Viele Arbeitsstunden zahlreicher ATG-Mitglieder und viel Geld sind in den vergangenen 100 Jahren in Erhalt und Ausbau unserer Sportanlage geflossen. Es hat sich gelohnt! Unser Chorusberg ist ein Schmuckstück, das wir weiter erhalten und ausbauen wollen. Viele Sportarten hat unser Platz erlebt - neben Turnen und Leichtathletik waren es Fußball, Hockey, Faustball, Skilanglauf, Handball, Tennis, Basketball, Volleyball, Lacrosse, American Football und sogar ein paar Golfbälle wurden auf ihm schon geschlagen. Vieles hat sich in den vergangenen 100 Jahren geändert. Die Mitgliedschaft in einem Sportverein hat in unserer Zeit einen völlig anderen Stellenwert als es Anfang des 20sten Jahrhunderts der Fall war. War es früher der Verein an sich, der mit regelmäßigen Festen, Bällen und anderen gemeinsamen Aktivitäten aller Mitglieder im Mittelpunkt stand, hat sich die gemeinsame Freizeitgestaltung bei der ATG in die einzelnen Abteilungen oder sogar in die einzelnen Gruppen verlagert. Das ist nicht nur bei uns so, diese Entwicklung betrifft alle Sportvereine. Wir dürfen uns glücklich schätzen, zu den wenigen Sportvereinen zu gehören, die im Besitz einer eigenen Sportanlage sind. Mit unserem Chorusberg haben wir einen weiter bestehenden Mittelpunkt der ATG, der auch von den Abteilungen genutzt wird, die sportlich eher in den Aachener Hallen unterwegs sind. Ein Mittelpunkt, der die Vereinsmitglieder eint, auch wenn gemeinsame, abteilungsübergreifende Aktivitäten inzwischen nur noch selten stattfinden.

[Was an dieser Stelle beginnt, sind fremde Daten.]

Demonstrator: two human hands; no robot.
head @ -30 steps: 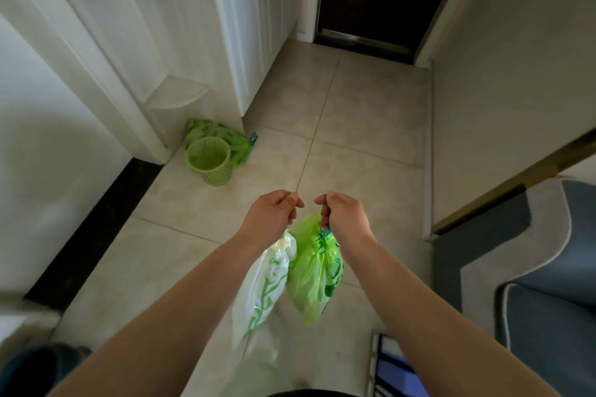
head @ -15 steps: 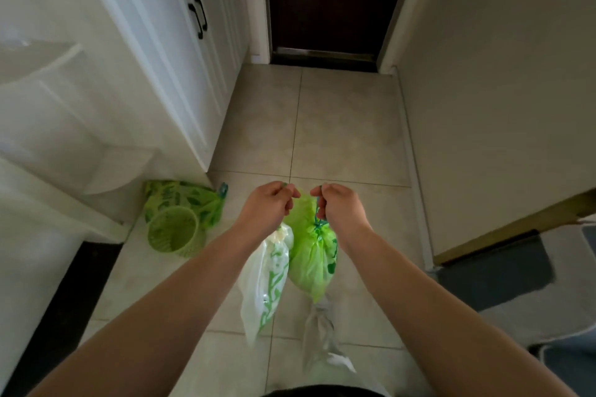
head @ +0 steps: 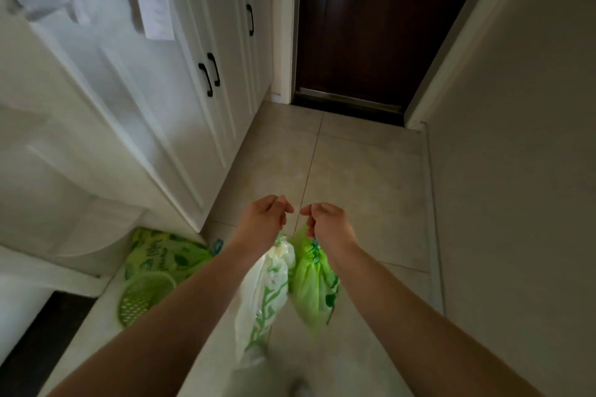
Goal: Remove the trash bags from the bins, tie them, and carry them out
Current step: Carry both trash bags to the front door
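Note:
My left hand [head: 266, 219] is closed on the top of a white trash bag with green leaf print [head: 263, 303], which hangs below it. Right beside it, my right hand [head: 327, 224] grips the tied neck of a bright green trash bag [head: 312, 287]. Both bags dangle above the tiled floor, touching each other. A small green mesh bin [head: 143, 298] stands on the floor to the left, next to a green patterned bag [head: 161, 255] lying against the cabinet base.
White cabinets with black handles [head: 209, 74] line the left side. A dark brown door [head: 371, 26] closes the far end of the hallway. A plain wall [head: 516, 171] runs along the right. Beige floor tiles [head: 354, 171] lie between.
I have walked forward down the hallway: the door and cabinets are closer, and the green bin has slid to my lower left. Both hands keep hold of their bags.

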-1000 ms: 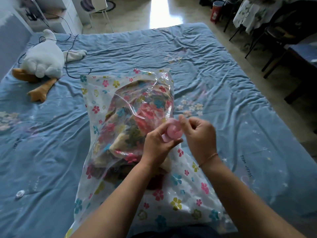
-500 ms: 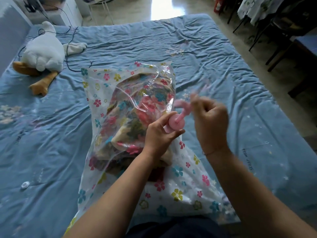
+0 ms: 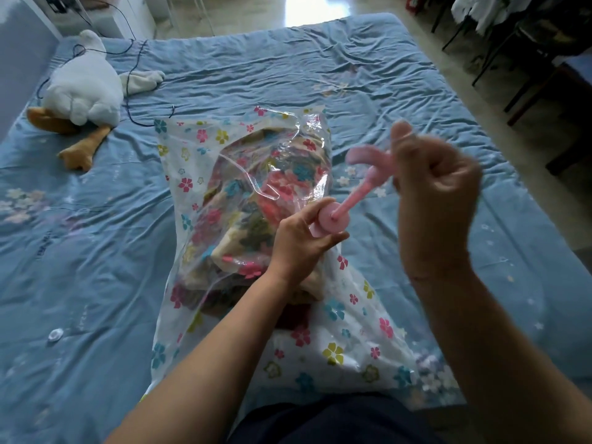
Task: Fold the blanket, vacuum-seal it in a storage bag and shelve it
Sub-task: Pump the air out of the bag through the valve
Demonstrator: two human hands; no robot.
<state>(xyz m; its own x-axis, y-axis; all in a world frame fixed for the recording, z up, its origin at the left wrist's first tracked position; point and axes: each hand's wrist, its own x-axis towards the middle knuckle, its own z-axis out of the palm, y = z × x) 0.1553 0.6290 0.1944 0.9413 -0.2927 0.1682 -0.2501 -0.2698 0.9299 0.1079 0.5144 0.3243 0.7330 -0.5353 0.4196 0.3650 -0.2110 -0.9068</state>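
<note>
Gripping the pink pump (image 3: 330, 221) over the storage bag (image 3: 224, 174), my left hand (image 3: 298, 248) curls its fingers (image 3: 302, 217) round it; my right hand (image 3: 439, 200) clenches the extended handle (image 3: 365, 157).

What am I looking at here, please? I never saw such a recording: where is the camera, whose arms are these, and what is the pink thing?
No machine here: a person works with bare hands, and the single camera sits on that person's head, looking forward and down, so both arms enter from below. On the blue bed lies a flowered storage bag with a colourful blanket inside. The left hand grips the body of a pink hand pump over the bag; the blurred right hand holds its handle, the rod drawn out. A plush goose, a dark cable and a small white cap also lie on the bed.
</note>
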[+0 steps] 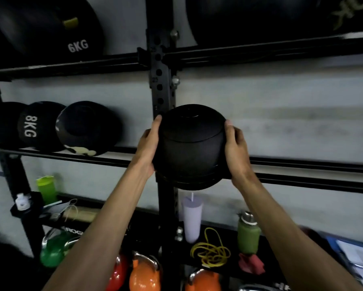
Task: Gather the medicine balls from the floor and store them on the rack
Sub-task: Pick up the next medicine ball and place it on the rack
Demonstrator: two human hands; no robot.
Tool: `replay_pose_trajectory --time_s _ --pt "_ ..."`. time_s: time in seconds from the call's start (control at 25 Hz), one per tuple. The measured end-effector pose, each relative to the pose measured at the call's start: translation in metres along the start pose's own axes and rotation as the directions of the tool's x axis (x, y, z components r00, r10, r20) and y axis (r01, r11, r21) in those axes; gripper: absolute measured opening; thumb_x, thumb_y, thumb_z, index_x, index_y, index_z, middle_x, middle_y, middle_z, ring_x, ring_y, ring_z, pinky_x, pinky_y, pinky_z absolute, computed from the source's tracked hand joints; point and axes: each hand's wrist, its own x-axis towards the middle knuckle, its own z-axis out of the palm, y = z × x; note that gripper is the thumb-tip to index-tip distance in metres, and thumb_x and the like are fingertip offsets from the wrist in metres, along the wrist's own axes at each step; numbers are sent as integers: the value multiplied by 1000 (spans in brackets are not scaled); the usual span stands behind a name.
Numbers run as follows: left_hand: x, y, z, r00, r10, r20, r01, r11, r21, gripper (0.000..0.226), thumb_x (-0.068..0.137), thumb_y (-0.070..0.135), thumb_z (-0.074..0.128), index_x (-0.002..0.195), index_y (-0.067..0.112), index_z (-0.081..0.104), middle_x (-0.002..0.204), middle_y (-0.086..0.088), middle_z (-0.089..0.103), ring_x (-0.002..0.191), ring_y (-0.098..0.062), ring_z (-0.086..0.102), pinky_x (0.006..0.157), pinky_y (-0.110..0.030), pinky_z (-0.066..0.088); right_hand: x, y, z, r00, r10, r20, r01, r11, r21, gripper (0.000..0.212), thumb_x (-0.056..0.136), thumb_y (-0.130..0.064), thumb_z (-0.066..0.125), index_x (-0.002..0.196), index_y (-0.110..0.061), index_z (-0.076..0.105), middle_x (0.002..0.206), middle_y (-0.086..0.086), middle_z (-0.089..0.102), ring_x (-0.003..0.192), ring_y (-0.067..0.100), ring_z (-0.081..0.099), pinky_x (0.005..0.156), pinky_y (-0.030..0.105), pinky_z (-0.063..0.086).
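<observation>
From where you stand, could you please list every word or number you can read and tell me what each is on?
"6KG": large black ball on the top shelf.
"8KG": smaller black ball on the middle shelf.
"ROG", cut off: lower rack beam.
"23", faint: rack upright.
Gold lettering on the top-right ball: too blurred.
Held ball: no text visible.

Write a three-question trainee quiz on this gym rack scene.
1. True or false: the left hand and right hand both grip the black medicine ball.
2. The top-left ball is marked: A 6KG, B 12KG, C 3KG?
3. Fill in: the lavender tumbler stands on a shelf ___ the held ball.
Key: 1 true; 2 A; 3 below.
</observation>
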Motion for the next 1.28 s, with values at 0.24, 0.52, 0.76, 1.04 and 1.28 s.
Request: replay_pose_trajectory --time_s 0.24,0.52,0.76,1.04,1.28 --pt "62 4 -50 994 20 -110 -21 1000 -4 57 84 69 57 123 28 65 110 0 72 93 -20 68 68 -30 54 36 30 80 996 -2 84 -1 999 37 55 94 -68 41 129 -28 56 119 -8 63 116 13 59 105 41 47" --pt "106 5 -113 953 112 -281 -128 991 -40 59 79 67 66 119 25 68 106 2 76 99 -19 72 86 -36 59 57 51 167 974 -20 225 2 997 77 64 87 -77 36 129 -32 53 122 -9 62 120 13 56 108 43 45" --pt "137 7 -164 939 138 -316 -157 987 -34 57 81 66 65 120 24 67 107 2 75 98 -17 72 86 -34 59 63 61 231 967 -56 248 35 995 89 58 99 -64 35 143 -28 48 127 -10 56 121 9 51 101 28 39" --pt "198 11 -222 977 131 -165 -130 991 14 58 85 66 60 124 23 65 111 0 73 101 -19 70 92 -39 57 57 82 301 998 -44 38 41 995 93 54 99 -62 35 135 -27 56 125 -5 62 119 13 57 102 31 45" --pt "248 -9 -242 989 118 -88 -121 992 -27 64 72 73 57 121 33 67 119 4 69 111 -19 64 103 -42 49 62 99 333 962 -147 -230 145 989 -24 49 96 -53 36 118 -24 68 114 0 68 112 18 60 102 42 48"
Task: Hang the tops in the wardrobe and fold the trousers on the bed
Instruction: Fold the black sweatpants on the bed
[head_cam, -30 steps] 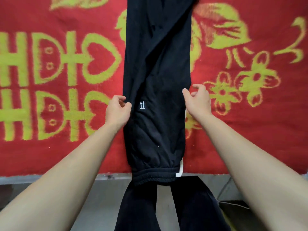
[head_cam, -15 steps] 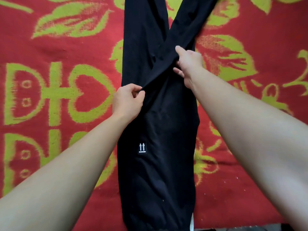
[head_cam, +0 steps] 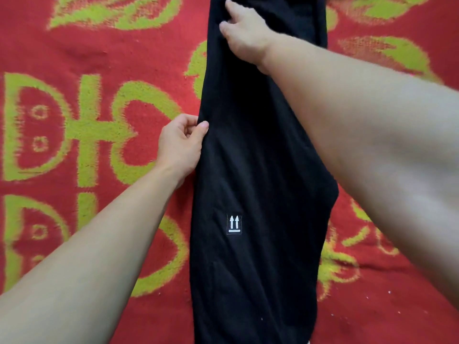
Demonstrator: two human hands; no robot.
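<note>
Black trousers (head_cam: 258, 175) lie lengthwise down the middle of the bed, with a small white two-arrow label (head_cam: 234, 224) facing up. My left hand (head_cam: 182, 142) pinches the left edge of the fabric between thumb and fingers. Farther up, my right hand (head_cam: 244, 33) rests on top of the trousers, its fingers spread and pressing on the cloth near the left edge. The upper end of the trousers runs out of the top of the frame.
The bed is covered by a red blanket (head_cam: 104, 60) with yellow-green characters, leaves and flowers, which fills the view on both sides of the trousers.
Both hands have moved farther up the trousers. The crossed-over leg that lay diagonally now lies straight, and my view has shifted forward so the bed edge is out of sight.
</note>
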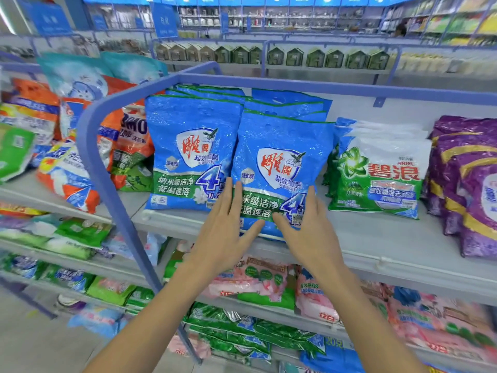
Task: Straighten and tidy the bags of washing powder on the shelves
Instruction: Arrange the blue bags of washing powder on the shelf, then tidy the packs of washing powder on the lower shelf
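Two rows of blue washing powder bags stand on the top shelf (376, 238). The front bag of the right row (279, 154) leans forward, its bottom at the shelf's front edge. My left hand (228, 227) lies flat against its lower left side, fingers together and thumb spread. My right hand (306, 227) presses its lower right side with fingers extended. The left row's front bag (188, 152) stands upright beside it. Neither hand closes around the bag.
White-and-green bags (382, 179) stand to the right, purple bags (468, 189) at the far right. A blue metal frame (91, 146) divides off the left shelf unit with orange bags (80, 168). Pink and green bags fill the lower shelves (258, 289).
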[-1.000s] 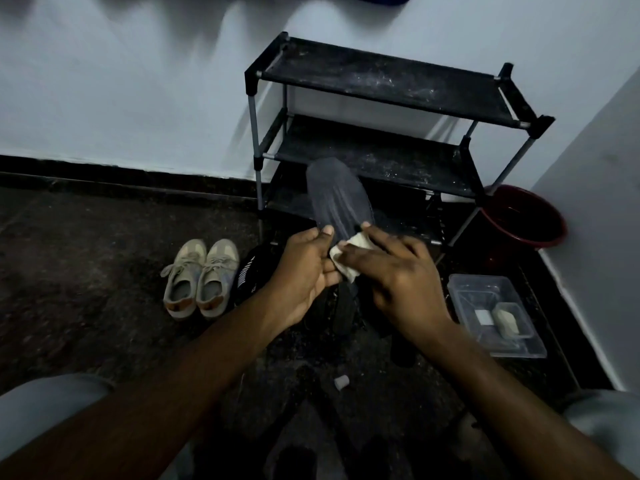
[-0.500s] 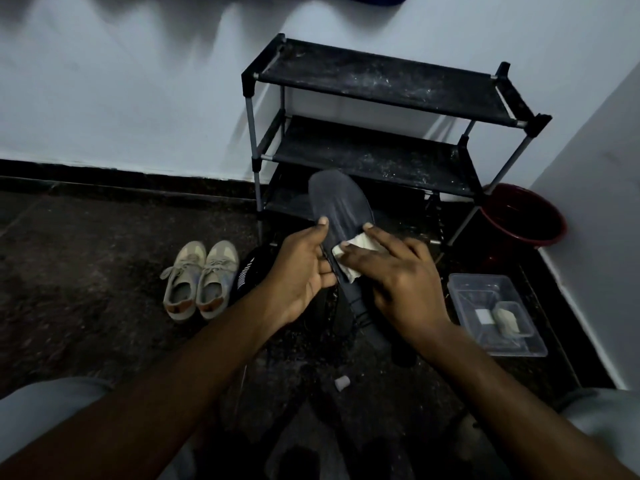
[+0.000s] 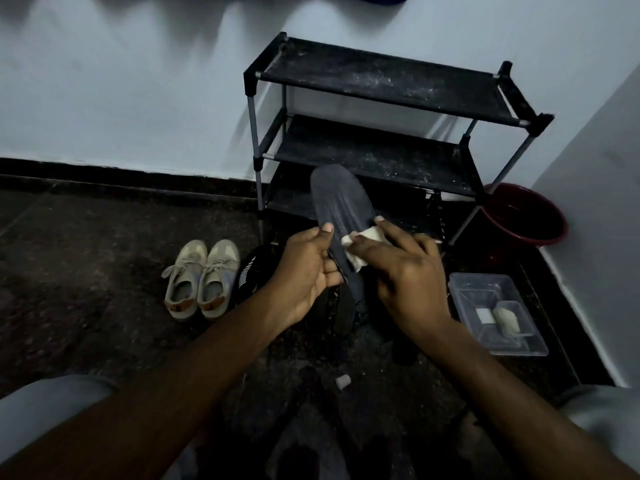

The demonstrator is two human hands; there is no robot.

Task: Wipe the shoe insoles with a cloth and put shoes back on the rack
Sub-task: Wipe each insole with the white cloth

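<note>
I hold a dark insole in my left hand, thumb and fingers curled round its lower edge, its toe end tilted up toward the shoe rack. My right hand presses a small white cloth flat against the insole's middle, fingers curled over it. A pale pair of shoes sits on the floor to my left, beside a black shoe. A clear plastic tray and a red bucket stand to my right.

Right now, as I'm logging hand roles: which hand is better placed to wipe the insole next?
Right. The right hand holds the cloth against the insole, while the left hand grips the insole's edge, steadying it.
</note>
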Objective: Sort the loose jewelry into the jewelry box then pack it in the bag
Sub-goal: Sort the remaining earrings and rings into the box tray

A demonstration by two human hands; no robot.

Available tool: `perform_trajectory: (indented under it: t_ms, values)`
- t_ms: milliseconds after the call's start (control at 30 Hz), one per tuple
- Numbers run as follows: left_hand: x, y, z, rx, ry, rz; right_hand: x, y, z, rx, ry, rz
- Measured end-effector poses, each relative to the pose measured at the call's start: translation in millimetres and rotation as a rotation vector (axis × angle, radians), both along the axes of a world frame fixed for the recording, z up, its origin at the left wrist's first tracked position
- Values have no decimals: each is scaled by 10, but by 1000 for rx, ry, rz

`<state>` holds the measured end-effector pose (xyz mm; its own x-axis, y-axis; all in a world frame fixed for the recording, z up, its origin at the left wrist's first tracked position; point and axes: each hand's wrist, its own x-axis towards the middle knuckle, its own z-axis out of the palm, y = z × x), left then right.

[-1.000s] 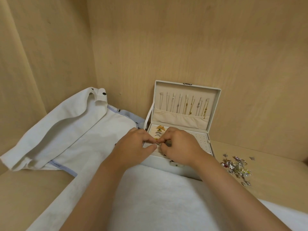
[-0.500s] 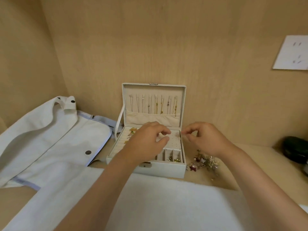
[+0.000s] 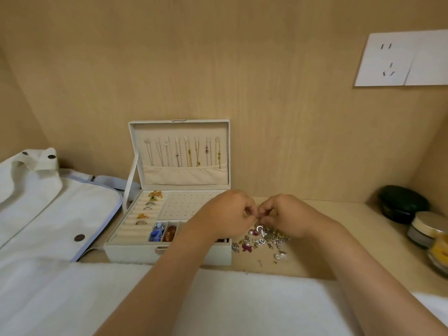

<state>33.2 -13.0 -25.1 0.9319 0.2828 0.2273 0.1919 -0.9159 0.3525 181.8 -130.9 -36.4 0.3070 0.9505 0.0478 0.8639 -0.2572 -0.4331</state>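
Observation:
A white jewelry box (image 3: 131, 251) stands open on the wooden shelf, with several necklaces (image 3: 184, 152) hung in its lid and rings (image 3: 151, 204) in its left rolls. A pile of loose jewelry (image 3: 263, 240) lies just right of the box. My left hand (image 3: 221, 217) and my right hand (image 3: 283, 214) meet fingertip to fingertip above the pile. Together they pinch a small silver piece (image 3: 259, 227) that dangles below the fingers. A white bag (image 3: 48, 202) lies flat to the left of the box.
A white cloth (image 3: 218, 299) covers the near edge of the shelf. At the far right stand a dark round case (image 3: 402, 203), a jar with a gold lid (image 3: 428, 227) and a yellow-filled container (image 3: 440, 251). A wall socket (image 3: 397, 59) is on the back panel.
Both hands moved right, from over the box's ring rolls to above the loose pile, and came together on a small silver piece. The view also swung to the right.

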Motion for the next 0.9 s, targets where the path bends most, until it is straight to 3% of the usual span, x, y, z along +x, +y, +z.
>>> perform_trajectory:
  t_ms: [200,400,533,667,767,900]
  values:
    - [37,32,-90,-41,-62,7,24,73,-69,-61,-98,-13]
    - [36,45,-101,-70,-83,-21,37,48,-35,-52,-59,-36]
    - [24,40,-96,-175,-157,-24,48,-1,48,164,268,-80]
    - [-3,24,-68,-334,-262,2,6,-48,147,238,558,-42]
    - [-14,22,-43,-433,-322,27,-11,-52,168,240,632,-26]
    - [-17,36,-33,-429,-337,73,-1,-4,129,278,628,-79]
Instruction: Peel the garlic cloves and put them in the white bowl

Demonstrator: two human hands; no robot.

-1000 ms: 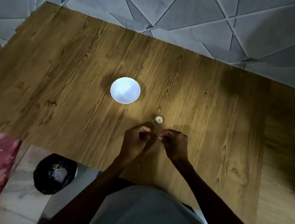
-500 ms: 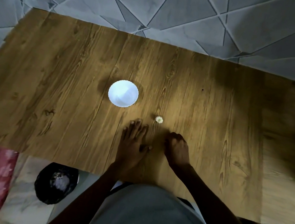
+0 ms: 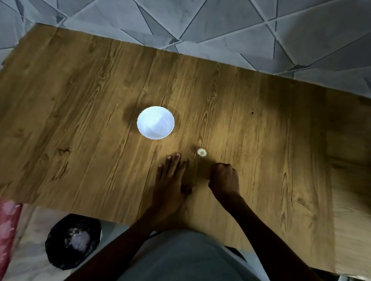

Danke an die inzwischen namentlich nicht mehr bekannten Frauen und Männer, die wir auf den Fotos beim Bau des Platzes sehen. Danke an all diejenigen, die in den vergangenen 100 Jahren zu Erhalt und Ausbau unserer Sportanlage beigetragen haben. Und schon im voraus Danke an diejenigen, die auf uns folgen und sicherlich ebenfalls maßgeblich dazu beitragen, dass viele Kinder, Jugendliche und Erwachsene diese wunderschöne Sportanlage nutzen und genießen können.